Early 1900s time capsule turns up in head of lion statue
The Bostonian Society, which operates a museum at the Old State House, said Tuesday it had confirmed the presence of what had long been rumored to be a time capsule from 1901 tucked away inside the copper statue. The statue was recently taken down from the roof as part of a restoration effort.
A fiber optic camera was used to locate the time capsule – in actuality a copper box – in the head of the lion, according to Heather Leet, the society’s director of development. The next steps, she said, will include an attempt to carefully open the statue without damaging it, followed by the removal of the box and examination of its contents.
The group first learned of the potential existence of the time capsule several years ago from a woman who was a descendent of the original sculptor.
“She had a letter from him and a list of things in the time capsule,” said Leet.
The society did some further research and uncovered a 1901 article about the time capsule in The Boston Globe, she said.
Newspaper clippings and photographs from the period, along with letters from politicians and other prominent Bostonians of the era, are among the items expected to be found in the box, which could be opened as early as next week.
“We’re really looking forward to seeing what those letters say,” said Leet, adding that they could contain messages written to future generations.
The Old State House, among Boston’s most popular tourist attractions, has a storied history.
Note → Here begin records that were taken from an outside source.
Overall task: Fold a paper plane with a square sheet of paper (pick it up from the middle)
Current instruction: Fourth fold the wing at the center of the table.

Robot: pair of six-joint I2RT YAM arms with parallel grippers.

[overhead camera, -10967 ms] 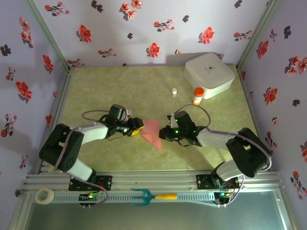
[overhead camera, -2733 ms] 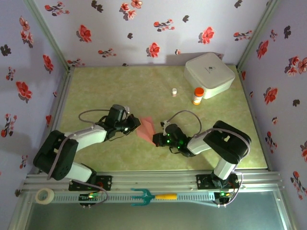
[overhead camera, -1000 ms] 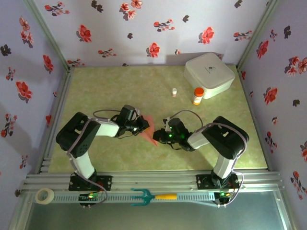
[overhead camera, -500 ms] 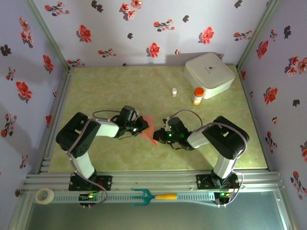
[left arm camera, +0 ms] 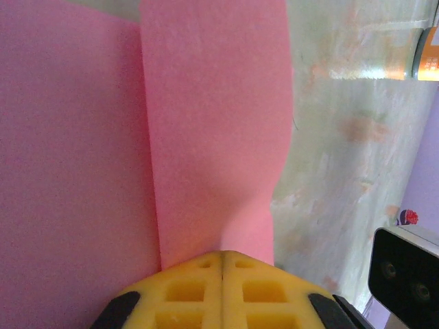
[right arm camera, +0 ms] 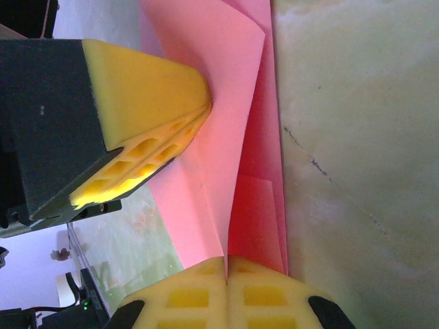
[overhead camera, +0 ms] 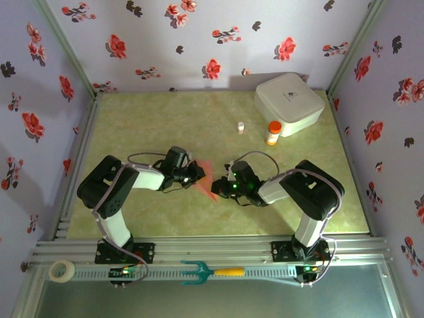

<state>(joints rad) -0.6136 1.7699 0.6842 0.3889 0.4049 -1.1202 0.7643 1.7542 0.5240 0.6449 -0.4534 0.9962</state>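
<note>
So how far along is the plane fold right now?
Done: the pink sheet already carries creases, with several layers stacked in the right wrist view. In hand: the left gripper and right gripper are both shut on it from opposite sides. Left: it is no pointed dart yet, so more folds remain, probably the nose and wings.

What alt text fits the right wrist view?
Folded salmon-pink paper sheet is pinched by two shut pairs of yellow padded jaws: the right gripper at bottom, the left gripper at upper left. Pale green marbled tabletop lies at right.
</note>
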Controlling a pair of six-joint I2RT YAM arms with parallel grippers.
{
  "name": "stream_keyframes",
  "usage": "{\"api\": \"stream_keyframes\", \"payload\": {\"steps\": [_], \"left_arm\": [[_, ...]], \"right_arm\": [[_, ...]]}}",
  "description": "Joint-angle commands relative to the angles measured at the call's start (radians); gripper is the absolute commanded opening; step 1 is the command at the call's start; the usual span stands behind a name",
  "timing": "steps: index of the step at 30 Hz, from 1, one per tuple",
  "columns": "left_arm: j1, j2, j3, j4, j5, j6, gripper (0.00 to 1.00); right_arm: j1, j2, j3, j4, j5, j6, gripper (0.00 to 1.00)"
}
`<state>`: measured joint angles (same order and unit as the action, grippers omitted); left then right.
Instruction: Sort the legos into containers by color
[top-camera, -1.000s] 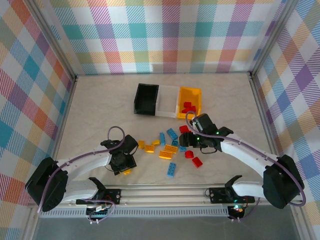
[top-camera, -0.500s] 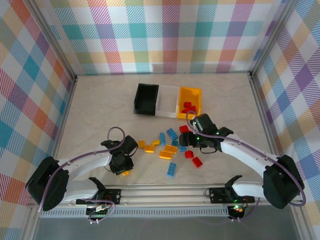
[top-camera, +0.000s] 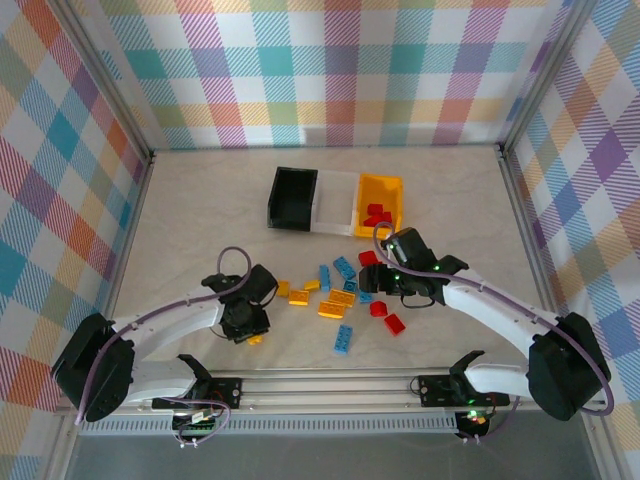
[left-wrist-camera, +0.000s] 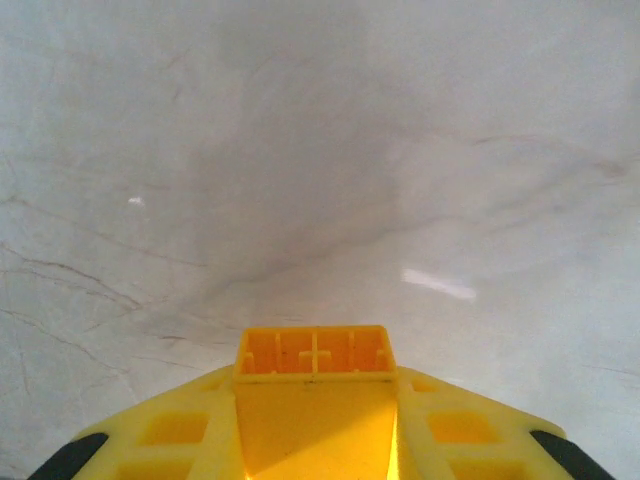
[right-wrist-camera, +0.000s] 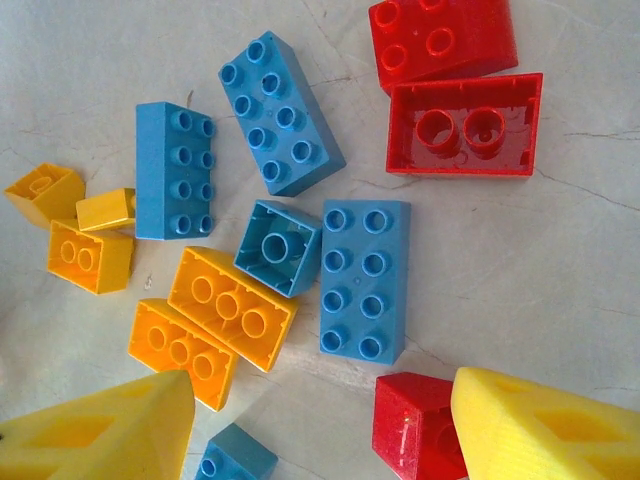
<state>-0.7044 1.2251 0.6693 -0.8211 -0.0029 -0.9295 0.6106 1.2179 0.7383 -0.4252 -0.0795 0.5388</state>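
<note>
Red brick (right-wrist-camera: 465, 125), blue brick (right-wrist-camera: 363, 278), orange brick (left-wrist-camera: 315, 360) — black bin (top-camera: 295, 195), white bin (top-camera: 337, 205), orange bin (top-camera: 381, 187); table (top-camera: 200, 220) veined grey; walls (top-camera: 340, 70) pastel plaid (fingers (right-wrist-camera: 540, 430) yellow).

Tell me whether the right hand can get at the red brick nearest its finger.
Probably yes: the right hand is open, and the red brick lies uncovered between its fingers, though one finger overlaps its edge in the wrist view.

The containers (top-camera: 336, 206) stand in a row on the worktop (top-camera: 200, 220), toward its far edge. Some legos (top-camera: 377, 213) lie in the rightmost one; the rest lie scattered before the row, nearer the near edge.
</note>
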Motion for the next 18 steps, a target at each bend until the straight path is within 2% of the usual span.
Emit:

It was one of the city’s most important civic buildings in Colonial times and later became a focal point of the American Revolution.
The Boston Massacre took place just outside the building in 1770. In 1776, the Declaration of Independence was read to Bostonians from the balcony. After the war of independence, the building served as the first seat of Massachusetts government until construction of the current Statehouse in the late 18th century.
The first lion statue, along with that of a unicorn, was placed on the building in 1713 as symbols to mark the unification of England and Scotland, Leet said. The statues were destroyed amid the subsequent patriotic fervor, but were replaced more than a century later by the society as part of an effort to preserve the building and restore its historical look.